What the task requires
Every entry below needs to be printed again exactly, with its pictures left out.

----- Records for processing

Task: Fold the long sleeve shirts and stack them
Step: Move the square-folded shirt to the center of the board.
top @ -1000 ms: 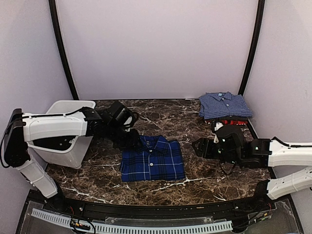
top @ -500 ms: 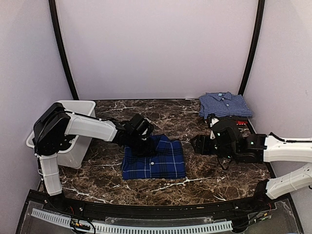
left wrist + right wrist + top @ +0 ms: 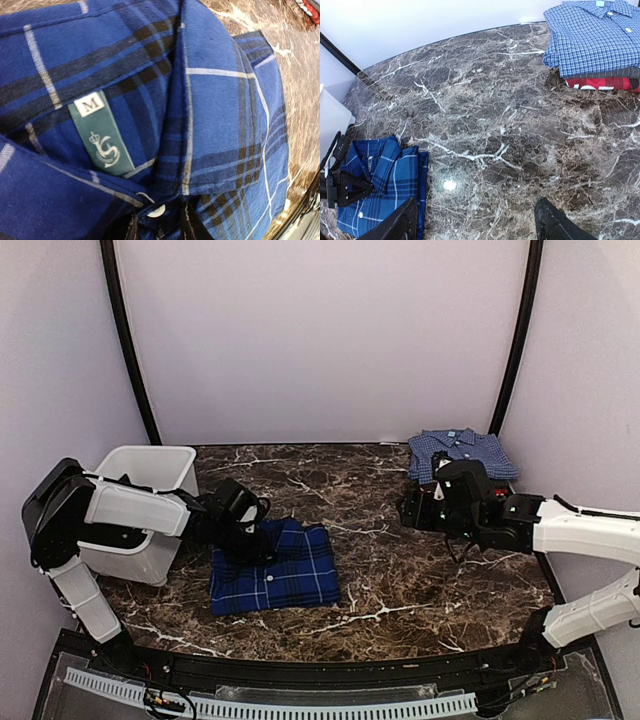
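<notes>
Now the folded deep-blue plaid shirt lies further left than a moment ago, nearer the bin and farther from the far-right stack, as we drag it by the collar pinched in our left gripper while our right gripper gapes empty, so stacking waits.

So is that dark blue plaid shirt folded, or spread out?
Folded: the dark blue plaid shirt lies as a compact rectangle on the table, no sleeves showing, its collar at the left end effector.
</notes>
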Controlling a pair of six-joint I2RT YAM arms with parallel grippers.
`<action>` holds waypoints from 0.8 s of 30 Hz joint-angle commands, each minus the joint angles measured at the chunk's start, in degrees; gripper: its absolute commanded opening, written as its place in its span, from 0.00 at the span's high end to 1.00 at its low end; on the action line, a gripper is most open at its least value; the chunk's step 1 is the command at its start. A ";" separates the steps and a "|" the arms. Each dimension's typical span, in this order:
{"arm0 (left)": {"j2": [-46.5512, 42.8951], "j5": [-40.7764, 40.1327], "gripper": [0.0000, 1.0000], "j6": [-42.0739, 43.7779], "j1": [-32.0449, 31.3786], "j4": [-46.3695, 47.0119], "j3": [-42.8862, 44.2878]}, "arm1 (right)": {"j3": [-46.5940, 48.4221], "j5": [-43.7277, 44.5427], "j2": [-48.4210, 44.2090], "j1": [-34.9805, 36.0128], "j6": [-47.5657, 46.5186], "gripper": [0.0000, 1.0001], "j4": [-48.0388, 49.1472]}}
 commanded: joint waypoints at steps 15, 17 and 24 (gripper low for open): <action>-12.56 8.34 0.54 11.78 0.34 -8.72 5.38 | 16.67 -4.98 22.72 -17.10 -6.79 0.32 -7.13; -14.63 7.88 0.50 12.25 0.33 -9.70 6.29 | 19.63 -4.79 27.69 -18.32 -8.04 0.37 -7.76; -18.81 7.49 0.46 15.01 0.50 -12.05 8.23 | 28.95 -2.26 38.91 -21.53 -8.51 0.44 -9.10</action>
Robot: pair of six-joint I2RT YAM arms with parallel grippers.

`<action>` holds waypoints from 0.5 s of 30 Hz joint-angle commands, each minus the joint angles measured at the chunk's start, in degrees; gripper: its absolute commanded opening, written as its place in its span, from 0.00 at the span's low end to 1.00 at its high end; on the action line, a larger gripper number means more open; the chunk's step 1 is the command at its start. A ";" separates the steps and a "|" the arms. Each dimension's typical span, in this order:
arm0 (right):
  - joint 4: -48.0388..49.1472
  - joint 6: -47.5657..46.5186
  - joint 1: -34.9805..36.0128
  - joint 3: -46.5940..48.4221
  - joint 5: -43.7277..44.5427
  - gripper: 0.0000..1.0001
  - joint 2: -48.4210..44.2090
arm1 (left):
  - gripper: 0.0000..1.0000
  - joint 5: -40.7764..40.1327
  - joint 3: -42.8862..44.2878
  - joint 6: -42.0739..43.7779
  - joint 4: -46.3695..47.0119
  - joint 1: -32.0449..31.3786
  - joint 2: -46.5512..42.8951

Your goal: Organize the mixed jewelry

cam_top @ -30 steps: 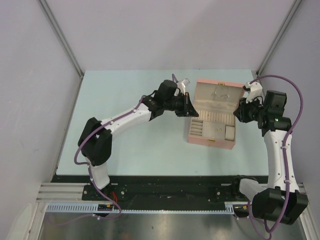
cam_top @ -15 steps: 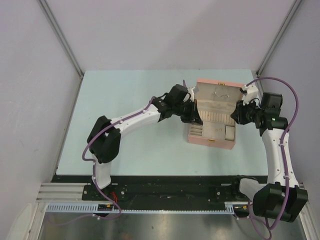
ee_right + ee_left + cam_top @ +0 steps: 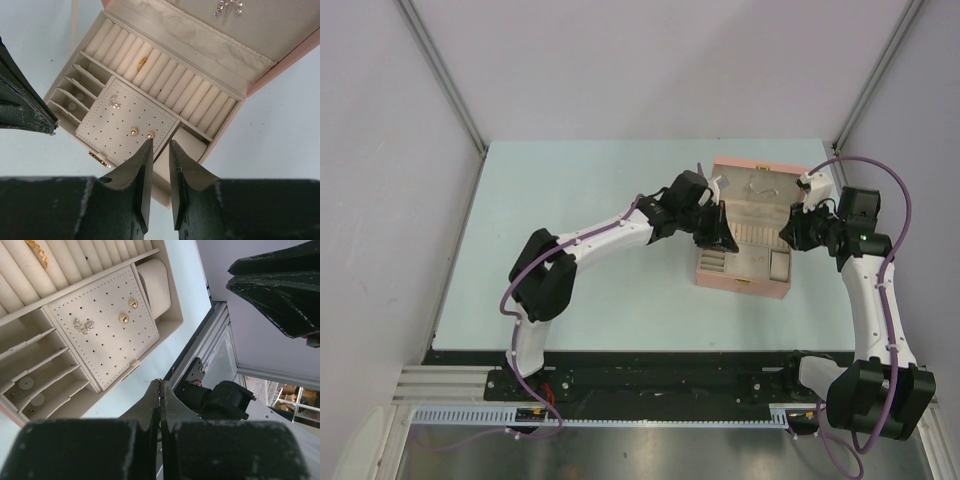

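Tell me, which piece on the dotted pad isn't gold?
The sparkly silver piece, alone near the narrow slots; the other two are round gold studs sitting side by side.

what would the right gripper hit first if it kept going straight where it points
Most likely the perforated earring pad: the right gripper points at its edge, next to a gold stud and the cream cushion. Depth is hard to judge.

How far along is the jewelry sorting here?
Done: a ring sits in the rolls, two studs and a sparkly pair on the pad. In hand: nothing visible; the left gripper is shut, the right gripper slightly open over the box. Left: no loose pieces show outside it, so probably little.
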 commanded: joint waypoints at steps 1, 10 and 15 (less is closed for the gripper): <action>2.74 -0.10 0.13 -0.87 -0.94 0.24 -0.36 | 0.00 1.87 0.14 -1.59 2.61 -0.23 0.45; 3.53 -0.10 0.13 -2.98 -1.03 0.24 -2.46 | 0.00 3.99 -1.61 -4.66 5.95 -1.54 1.59; 3.62 -0.28 0.04 -3.68 -0.77 0.24 -3.87 | 0.00 3.46 -1.53 -4.93 6.56 -2.42 1.94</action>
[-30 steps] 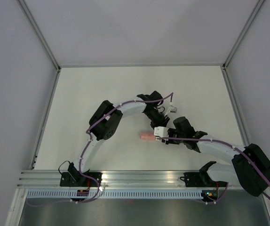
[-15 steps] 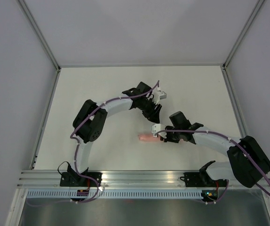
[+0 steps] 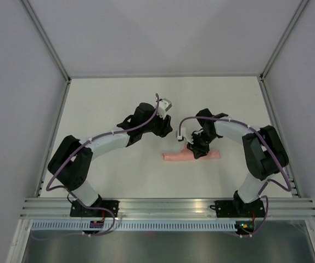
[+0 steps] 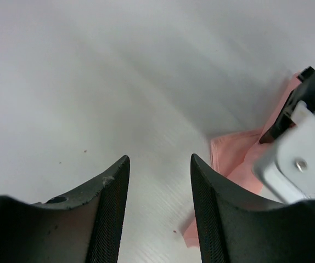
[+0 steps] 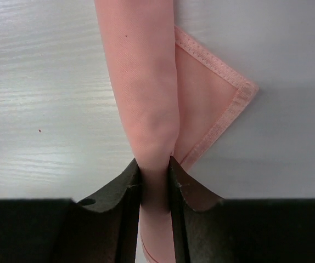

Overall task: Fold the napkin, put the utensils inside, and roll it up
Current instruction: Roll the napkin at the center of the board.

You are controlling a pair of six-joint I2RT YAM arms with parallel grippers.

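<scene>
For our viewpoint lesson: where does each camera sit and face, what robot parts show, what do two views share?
Top external: above and behind, facing down at the table; left arm and right arm show.
Left wrist: faces the table; open left gripper shows.
Right wrist: faces down; right gripper pinches the napkin.
Shared: all show the napkin.

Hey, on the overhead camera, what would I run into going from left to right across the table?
left arm's elbow → left tool → right tool, clamped on the rolled napkin → right arm's elbow
</scene>
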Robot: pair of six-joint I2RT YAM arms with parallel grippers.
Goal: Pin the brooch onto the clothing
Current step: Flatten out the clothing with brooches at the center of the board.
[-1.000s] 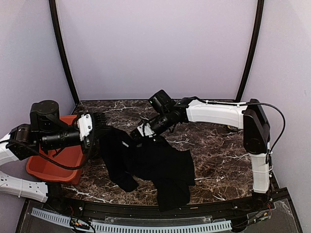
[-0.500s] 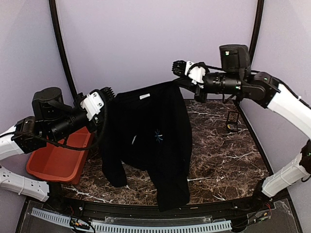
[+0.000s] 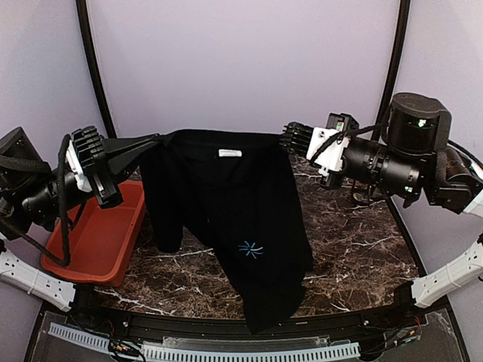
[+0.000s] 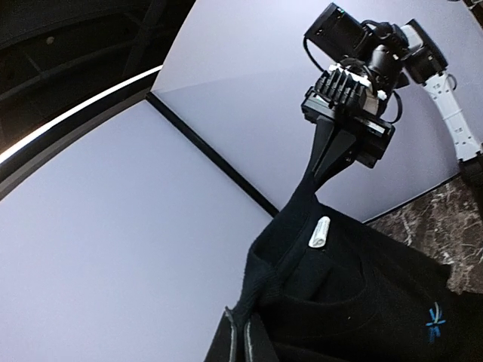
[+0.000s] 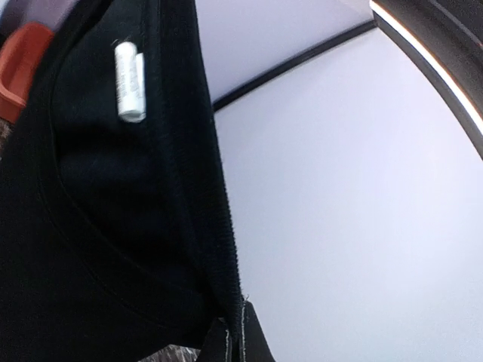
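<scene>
Two robot arms hold a large plain black short-sleeved T-shirt up in the air between them, stretched by its shoulders like washing on a line. The left hand is pinched tight on the shoulder at its own side. The right hand is clamped the same way on the opposite shoulder. Both hands are closed right down, with nothing but black cloth between the fingers.

The collar sags a little between the two grips, and a small white neck label shows just under its edge. Lower down the hanging cloth sits a small blue starburst print. One short sleeve dangles below the left hand. The body of the shirt falls in long folds in front of the dark veined marble desk, and its lowest corner reaches the near edge. Whether the cloth touches the desk top is hard to tell from here.

A red plastic bin sits on the desk at the left side, beneath the left arm and just beside the dangling sleeve.
</scene>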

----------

Expected answer
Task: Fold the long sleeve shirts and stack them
Step: Move the square-folded shirt to the center of the board.
top @ -1000 ms: 
top @ -500 ms: 
left wrist + right wrist + top @ +0 ms: 
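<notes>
Now the folded deep-blue plaid shirt lies further left than a moment ago, nearer the bin and farther from the far-right stack, as we drag it by the collar pinched in our left gripper while our right gripper gapes empty, so stacking waits.

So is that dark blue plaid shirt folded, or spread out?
Folded: the dark blue plaid shirt lies as a compact rectangle on the table, no sleeves showing, its collar at the left end effector.
</notes>
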Controlling a pair of six-joint I2RT YAM arms with parallel grippers.
`<action>` holds waypoints from 0.8 s of 30 Hz joint-angle commands, each minus the joint angles measured at the chunk's start, in degrees; gripper: its absolute commanded opening, written as its place in its span, from 0.00 at the span's high end to 1.00 at its low end; on the action line, a gripper is most open at its least value; the chunk's step 1 is the command at its start. A ";" separates the steps and a "|" the arms. Each dimension's typical span, in this order:
{"arm0 (left)": {"j2": [-46.5512, 42.8951], "j5": [-40.7764, 40.1327], "gripper": [0.0000, 1.0000], "j6": [-42.0739, 43.7779], "j1": [-32.0449, 31.3786], "j4": [-46.3695, 47.0119], "j3": [-42.8862, 44.2878]}, "arm1 (right)": {"j3": [-46.5940, 48.4221], "j5": [-43.7277, 44.5427], "j2": [-48.4210, 44.2090], "j1": [-34.9805, 36.0128], "j6": [-47.5657, 46.5186], "gripper": [0.0000, 1.0001], "j4": [-48.0388, 49.1472]}}
 commanded: joint waypoints at steps 15, 17 and 24 (gripper low for open): <action>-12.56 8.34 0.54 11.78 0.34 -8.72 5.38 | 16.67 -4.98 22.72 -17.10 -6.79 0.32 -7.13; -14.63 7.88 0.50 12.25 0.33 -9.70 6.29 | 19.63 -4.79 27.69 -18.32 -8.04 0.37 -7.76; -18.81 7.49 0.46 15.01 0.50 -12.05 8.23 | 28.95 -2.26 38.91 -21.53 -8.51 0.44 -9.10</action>
Robot: pair of six-joint I2RT YAM arms with parallel grippers.

`<action>` holds waypoints from 0.5 s of 30 Hz joint-angle commands, each minus the joint angles measured at the chunk's start, in degrees; gripper: its absolute commanded opening, written as its place in its span, from 0.00 at the span's low end to 1.00 at its high end; on the action line, a larger gripper number means more open; the chunk's step 1 is the command at its start. A ";" separates the steps and a "|" the arms. Each dimension's typical span, in this order:
arm0 (right):
  - joint 4: -48.0388..49.1472
  - joint 6: -47.5657..46.5186
  - joint 1: -34.9805..36.0128
  - joint 3: -46.5940..48.4221
  - joint 5: -43.7277..44.5427
  - gripper: 0.0000..1.0001
  - joint 2: -48.4210..44.2090
arm1 (left):
  - gripper: 0.0000..1.0000
  - joint 5: -40.7764..40.1327
  - joint 3: -42.8862..44.2878
  - joint 6: -42.0739..43.7779
  - joint 4: -46.3695..47.0119
  - joint 1: -32.0449..31.3786
  - joint 2: -46.5512..42.8951

Your goal: Organize the mixed jewelry

cam_top @ -30 steps: 
cam_top @ -15 steps: 
ee_right + ee_left + cam_top @ +0 steps: 

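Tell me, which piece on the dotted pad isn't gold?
The sparkly silver piece, alone near the narrow slots; the other two are round gold studs sitting side by side.

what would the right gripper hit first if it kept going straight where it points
Most likely the perforated earring pad: the right gripper points at its edge, next to a gold stud and the cream cushion. Depth is hard to judge.

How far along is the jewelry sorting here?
Done: a ring sits in the rolls, two studs and a sparkly pair on the pad. In hand: nothing visible; the left gripper is shut, the right gripper slightly open over the box. Left: no loose pieces show outside it, so probably little.
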 commanded: joint waypoints at steps 1, 10 and 15 (less is closed for the gripper): <action>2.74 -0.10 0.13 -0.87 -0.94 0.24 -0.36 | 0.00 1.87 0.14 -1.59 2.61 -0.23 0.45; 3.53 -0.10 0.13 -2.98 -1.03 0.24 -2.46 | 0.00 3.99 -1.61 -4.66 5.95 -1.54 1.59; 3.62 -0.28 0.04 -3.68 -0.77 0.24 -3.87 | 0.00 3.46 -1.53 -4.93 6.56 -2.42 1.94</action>
[-30 steps] 
[-15 steps] 
[+0 steps] 
[+0 steps] 
[+0 steps] 

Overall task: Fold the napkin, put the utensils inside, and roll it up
Current instruction: Roll the napkin at the center of the board.

You are controlling a pair of six-joint I2RT YAM arms with parallel grippers.

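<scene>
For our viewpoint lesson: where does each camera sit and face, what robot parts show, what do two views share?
Top external: above and behind, facing down at the table; left arm and right arm show.
Left wrist: faces the table; open left gripper shows.
Right wrist: faces down; right gripper pinches the napkin.
Shared: all show the napkin.

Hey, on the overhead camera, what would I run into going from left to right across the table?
left arm's elbow → left tool → right tool, clamped on the rolled napkin → right arm's elbow
</scene>
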Robot: pair of six-joint I2RT YAM arms with parallel grippers.
Goal: Pin the brooch onto the clothing
Current step: Flatten out the clothing with brooches at the center of the board.
[-1.000s] 
[-0.500s] 
[+0.000s] 
[+0.000s] 
[+0.000s] 
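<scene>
Two robot arms hold a large plain black short-sleeved T-shirt up in the air between them, stretched by its shoulders like washing on a line. The left hand is pinched tight on the shoulder at its own side. The right hand is clamped the same way on the opposite shoulder. Both hands are closed right down, with nothing but black cloth between the fingers.

The collar sags a little between the two grips, and a small white neck label shows just under its edge. Lower down the hanging cloth sits a small blue starburst print. One short sleeve dangles below the left hand. The body of the shirt falls in long folds in front of the dark veined marble desk, and its lowest corner reaches the near edge. Whether the cloth touches the desk top is hard to tell from here.

A red plastic bin sits on the desk at the left side, beneath the left arm and just beside the dangling sleeve.
</scene>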

The response is now done.